What to do: Check each line of the data below for the string "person", then state how many have it and nothing else.

Stored records:
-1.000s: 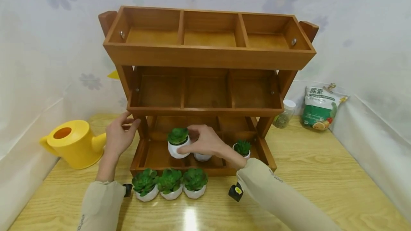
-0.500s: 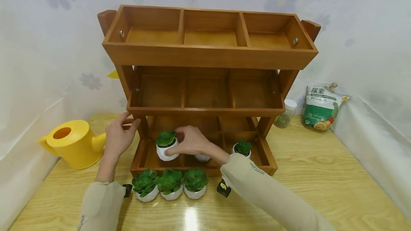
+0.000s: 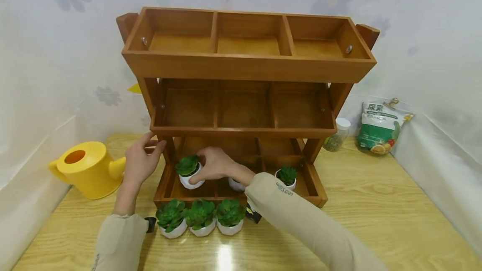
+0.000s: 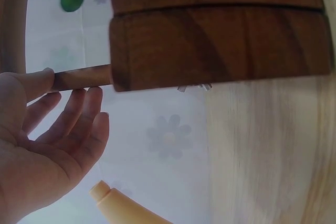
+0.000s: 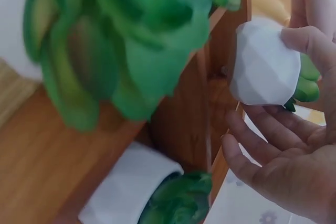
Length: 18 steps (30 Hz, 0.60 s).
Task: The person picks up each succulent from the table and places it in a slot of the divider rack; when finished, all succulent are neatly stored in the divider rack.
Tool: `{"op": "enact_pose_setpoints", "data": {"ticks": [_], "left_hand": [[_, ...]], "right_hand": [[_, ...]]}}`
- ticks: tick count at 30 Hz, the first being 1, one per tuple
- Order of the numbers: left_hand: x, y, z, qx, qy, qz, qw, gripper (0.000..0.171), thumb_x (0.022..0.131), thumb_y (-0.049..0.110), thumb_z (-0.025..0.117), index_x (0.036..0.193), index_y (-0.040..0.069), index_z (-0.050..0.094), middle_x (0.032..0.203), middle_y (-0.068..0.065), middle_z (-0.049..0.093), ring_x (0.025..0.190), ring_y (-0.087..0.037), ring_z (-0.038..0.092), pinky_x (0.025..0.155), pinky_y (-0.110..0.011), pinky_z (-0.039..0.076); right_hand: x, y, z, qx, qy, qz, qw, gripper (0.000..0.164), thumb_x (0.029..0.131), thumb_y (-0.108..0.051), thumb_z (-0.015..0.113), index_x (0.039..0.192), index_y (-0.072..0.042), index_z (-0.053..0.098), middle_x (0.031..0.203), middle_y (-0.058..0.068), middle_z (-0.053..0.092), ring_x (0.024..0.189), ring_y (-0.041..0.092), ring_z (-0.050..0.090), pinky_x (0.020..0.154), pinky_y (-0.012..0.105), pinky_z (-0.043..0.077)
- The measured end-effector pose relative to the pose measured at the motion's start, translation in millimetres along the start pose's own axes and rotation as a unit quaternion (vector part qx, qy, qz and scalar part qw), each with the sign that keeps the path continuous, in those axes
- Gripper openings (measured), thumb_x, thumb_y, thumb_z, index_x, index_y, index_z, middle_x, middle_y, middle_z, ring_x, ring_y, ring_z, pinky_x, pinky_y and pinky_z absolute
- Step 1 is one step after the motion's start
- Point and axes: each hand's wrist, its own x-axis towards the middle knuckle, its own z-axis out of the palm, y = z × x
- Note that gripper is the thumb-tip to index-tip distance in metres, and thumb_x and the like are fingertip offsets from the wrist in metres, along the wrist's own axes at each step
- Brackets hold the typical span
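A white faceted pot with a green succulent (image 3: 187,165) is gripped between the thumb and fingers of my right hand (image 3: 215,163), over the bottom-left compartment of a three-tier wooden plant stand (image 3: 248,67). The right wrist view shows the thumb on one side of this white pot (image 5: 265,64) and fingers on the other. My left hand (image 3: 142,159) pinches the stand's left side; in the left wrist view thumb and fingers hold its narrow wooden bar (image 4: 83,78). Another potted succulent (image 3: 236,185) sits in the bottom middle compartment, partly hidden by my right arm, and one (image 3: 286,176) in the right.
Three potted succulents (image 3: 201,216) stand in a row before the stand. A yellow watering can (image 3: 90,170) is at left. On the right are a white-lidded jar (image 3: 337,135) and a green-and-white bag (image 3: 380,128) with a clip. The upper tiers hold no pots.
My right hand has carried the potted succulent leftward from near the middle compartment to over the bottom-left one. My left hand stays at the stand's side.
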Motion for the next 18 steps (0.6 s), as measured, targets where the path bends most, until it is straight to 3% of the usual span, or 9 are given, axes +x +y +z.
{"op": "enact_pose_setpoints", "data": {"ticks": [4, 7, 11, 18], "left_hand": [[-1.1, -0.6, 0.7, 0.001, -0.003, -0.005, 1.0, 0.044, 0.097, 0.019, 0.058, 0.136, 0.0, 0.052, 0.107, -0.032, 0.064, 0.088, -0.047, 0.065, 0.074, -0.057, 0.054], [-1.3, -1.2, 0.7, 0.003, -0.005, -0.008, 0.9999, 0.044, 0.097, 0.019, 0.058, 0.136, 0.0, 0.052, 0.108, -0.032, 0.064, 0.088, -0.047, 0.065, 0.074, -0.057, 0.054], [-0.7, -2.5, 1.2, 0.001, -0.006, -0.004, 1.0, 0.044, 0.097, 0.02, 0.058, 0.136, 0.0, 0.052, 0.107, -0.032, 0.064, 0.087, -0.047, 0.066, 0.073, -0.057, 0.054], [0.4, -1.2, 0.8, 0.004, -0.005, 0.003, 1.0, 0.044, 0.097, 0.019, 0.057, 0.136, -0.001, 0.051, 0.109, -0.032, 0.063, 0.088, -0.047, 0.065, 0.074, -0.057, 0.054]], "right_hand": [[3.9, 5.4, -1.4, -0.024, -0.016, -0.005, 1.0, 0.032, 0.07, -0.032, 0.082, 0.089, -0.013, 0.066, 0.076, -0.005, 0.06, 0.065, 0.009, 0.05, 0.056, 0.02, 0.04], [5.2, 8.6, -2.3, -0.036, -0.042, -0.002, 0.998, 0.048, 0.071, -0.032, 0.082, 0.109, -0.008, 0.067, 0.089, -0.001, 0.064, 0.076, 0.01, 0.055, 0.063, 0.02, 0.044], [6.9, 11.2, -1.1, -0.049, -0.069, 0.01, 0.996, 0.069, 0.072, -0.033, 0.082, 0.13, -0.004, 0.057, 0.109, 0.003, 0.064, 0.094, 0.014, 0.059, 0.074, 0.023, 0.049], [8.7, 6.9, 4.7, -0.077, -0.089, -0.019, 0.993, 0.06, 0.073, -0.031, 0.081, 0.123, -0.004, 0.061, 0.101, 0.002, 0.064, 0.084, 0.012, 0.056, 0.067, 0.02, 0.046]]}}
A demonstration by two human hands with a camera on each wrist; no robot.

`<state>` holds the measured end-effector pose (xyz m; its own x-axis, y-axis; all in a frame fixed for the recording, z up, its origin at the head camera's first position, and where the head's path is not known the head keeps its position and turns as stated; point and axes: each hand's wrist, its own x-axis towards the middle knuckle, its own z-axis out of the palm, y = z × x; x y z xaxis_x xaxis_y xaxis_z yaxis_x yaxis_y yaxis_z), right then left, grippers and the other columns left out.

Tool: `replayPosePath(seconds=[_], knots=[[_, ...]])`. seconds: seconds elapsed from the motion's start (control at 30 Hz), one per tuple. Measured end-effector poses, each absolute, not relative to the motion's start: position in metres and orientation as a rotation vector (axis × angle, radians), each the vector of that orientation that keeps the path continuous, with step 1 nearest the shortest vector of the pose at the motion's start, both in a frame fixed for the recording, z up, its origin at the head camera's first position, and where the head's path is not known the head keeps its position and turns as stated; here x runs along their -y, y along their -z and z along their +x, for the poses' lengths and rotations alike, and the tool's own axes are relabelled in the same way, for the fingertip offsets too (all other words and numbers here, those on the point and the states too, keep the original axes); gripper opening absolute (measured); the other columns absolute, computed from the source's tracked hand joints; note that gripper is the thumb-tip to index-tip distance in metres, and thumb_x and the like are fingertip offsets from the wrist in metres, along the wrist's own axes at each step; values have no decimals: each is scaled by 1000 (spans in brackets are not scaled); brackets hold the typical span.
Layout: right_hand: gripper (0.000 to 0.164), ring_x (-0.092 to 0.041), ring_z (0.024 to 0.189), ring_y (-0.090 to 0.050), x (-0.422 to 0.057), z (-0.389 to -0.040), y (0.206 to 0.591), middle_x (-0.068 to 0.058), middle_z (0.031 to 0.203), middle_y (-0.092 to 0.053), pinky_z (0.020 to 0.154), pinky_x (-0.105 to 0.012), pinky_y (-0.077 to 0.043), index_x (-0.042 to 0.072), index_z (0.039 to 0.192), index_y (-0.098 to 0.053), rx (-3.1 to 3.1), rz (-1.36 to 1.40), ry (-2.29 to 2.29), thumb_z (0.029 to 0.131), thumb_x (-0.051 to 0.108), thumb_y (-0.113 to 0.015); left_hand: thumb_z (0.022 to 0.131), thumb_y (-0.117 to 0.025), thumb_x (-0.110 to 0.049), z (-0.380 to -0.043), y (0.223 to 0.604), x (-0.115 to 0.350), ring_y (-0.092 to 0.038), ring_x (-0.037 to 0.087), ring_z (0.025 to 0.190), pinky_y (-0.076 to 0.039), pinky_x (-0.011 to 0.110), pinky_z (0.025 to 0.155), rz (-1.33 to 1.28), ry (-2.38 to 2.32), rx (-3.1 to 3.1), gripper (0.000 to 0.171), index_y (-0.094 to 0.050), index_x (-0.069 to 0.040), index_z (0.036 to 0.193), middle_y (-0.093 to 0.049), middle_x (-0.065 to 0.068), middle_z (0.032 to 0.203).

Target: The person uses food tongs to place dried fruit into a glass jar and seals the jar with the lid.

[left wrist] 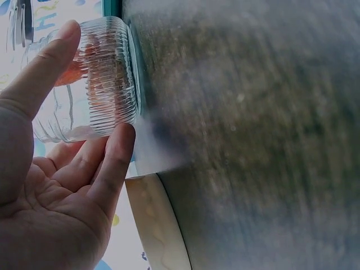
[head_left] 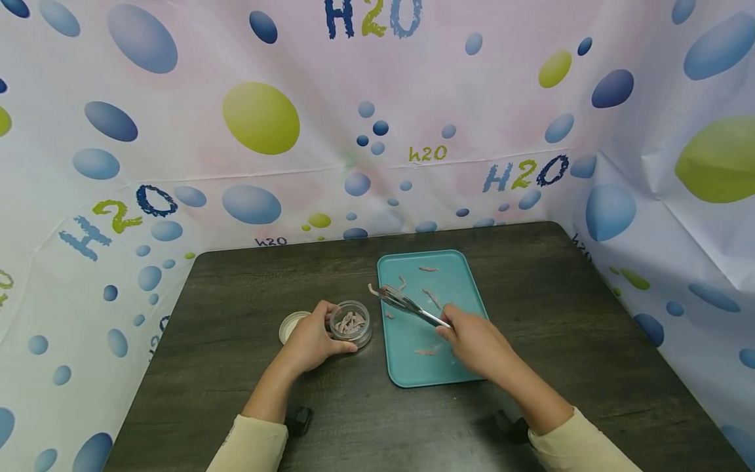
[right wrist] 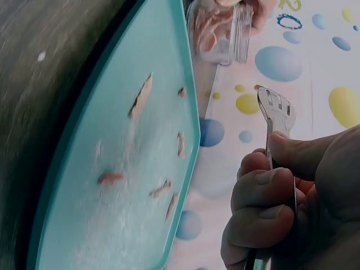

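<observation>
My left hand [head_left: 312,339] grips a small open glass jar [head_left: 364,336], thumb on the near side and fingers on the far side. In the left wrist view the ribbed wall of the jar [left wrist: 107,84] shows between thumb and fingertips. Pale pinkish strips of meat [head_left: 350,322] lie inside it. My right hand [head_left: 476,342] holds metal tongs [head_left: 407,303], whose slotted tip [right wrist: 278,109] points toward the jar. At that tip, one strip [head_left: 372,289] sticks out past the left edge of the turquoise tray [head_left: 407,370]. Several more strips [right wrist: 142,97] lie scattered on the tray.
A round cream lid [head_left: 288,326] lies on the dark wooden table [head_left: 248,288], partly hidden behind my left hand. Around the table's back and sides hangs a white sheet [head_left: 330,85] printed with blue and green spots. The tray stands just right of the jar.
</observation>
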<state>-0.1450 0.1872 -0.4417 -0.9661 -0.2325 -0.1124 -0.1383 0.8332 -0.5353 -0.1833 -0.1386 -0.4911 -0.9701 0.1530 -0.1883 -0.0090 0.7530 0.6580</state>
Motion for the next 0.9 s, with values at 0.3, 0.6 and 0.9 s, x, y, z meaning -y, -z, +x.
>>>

Response: 2